A Pentagon report last month said China was spending two to three times more on a major military buildup than the 35 billion dollars a year it has publicly acknowledged. Taking a softer tone, Rumsfeld did not put emphasis on the US view of China as a potential threat or future military rival in his speech and a question and answer session with defence and security officials and experts attending the so-called Shangri-la Dialogue.

He said he thought China’s first choice was a peaceful reunification of Taiwan with the mainland. But, he argued that as China’s stake in the global economy grows it will face pressure to explain its behavior to the outside world.

“In life you can’t have it both ways,” Rumsfeld said. “You can’t be successful economically and engage the rest of the world, and have people milling around your country and selling things and buying things and engaging in exchanges, and have them at the same time worried or wondering about some mystery that they see as to a behavior that is unsettling,” he said.

“If the rest of the world looks at China and sees a behavior pattern that is mysterious and potentially threatening, it tends to affect the willingness to invest,” he said.

Rumsfeld took advantage of the presence here of other defence ministers to hold bilateral meetings. He met with Singapore’s Defence Minister Teo Chee Hean and discussed the situation in East Timor with Australia’s Brendan Nelson. He was also scheduled to meet with Indian Defence Minister Pranab Mukherjee to review their two country’s burgeoning Defence relationship. China was represented at the meeting by a lower level foreign ministry official, Tan Qingsheng, even though Rumsfeld had urged Beijing to participate at a higher level when he visited Beijing in October.

“I tried and failed,” he told the gathering. Asked about rising anti-American sentiment around the world, Rumsfeld said he was concerned about it but said he believed that “the ultimately truth wins out”. “In Iraq, some people like the good old days that never were. Saddam Hussein was no sweetheart,” he said.

“Do I recognise that the United States is closely identified with Israel and that the bulk of that region tends to be anti-Israel and blames the plight of the Palestinians on the Israelis, and by extension on the United States? I do recognize that and it’s a subject that comes up frequently,” he said.

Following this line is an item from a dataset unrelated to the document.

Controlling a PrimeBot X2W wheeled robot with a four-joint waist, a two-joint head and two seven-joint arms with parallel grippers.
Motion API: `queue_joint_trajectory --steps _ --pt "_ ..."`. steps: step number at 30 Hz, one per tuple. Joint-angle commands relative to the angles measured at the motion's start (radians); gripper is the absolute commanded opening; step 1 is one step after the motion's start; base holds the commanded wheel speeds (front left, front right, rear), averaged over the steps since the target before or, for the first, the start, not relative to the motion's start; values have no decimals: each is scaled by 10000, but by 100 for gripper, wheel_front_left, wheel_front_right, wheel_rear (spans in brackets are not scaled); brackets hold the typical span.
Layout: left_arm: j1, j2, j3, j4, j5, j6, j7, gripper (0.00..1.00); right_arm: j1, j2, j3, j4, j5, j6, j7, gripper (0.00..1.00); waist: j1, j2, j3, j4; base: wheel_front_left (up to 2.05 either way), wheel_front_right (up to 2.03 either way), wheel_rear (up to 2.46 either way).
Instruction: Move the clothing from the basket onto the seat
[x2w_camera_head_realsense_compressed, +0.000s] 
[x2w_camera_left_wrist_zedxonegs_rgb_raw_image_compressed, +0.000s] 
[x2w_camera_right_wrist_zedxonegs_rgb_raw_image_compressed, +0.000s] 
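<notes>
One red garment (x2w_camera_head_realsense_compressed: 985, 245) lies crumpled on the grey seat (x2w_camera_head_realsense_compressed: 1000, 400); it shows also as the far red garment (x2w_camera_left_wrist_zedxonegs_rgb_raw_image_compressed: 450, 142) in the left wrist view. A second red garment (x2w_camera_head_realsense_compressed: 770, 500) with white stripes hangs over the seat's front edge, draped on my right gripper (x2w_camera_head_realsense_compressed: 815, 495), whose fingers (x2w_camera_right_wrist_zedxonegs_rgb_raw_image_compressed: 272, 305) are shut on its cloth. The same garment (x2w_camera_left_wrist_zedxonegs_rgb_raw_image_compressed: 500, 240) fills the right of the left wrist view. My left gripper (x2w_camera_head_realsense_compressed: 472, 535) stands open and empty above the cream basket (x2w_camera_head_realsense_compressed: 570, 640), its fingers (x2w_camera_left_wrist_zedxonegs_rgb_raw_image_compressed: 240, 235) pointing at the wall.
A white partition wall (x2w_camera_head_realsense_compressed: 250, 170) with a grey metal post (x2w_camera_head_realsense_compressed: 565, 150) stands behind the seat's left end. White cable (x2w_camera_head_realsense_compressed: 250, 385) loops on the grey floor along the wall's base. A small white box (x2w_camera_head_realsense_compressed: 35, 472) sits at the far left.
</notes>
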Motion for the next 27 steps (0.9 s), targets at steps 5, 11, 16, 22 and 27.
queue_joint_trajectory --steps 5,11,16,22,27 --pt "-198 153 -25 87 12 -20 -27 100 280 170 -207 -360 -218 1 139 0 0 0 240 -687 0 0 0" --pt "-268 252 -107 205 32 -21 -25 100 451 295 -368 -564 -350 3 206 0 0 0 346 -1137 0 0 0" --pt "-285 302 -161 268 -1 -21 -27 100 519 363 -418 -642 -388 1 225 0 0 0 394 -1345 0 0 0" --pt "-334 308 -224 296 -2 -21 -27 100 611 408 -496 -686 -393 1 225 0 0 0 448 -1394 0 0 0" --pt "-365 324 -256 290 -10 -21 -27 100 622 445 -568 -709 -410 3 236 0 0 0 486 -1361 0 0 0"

He suggested, however, that Al Qaeda has been “enormously successful” in manipulating a free press to spread disinformation and weaken the will of its opponents.

“The United States clearly has to be sensitive to world opinion. We also have to clearly recognize that we have a minimum of high regard for having 3,000 people killed on September 11 in our country, and we don’t intend for that to happen again,” he said.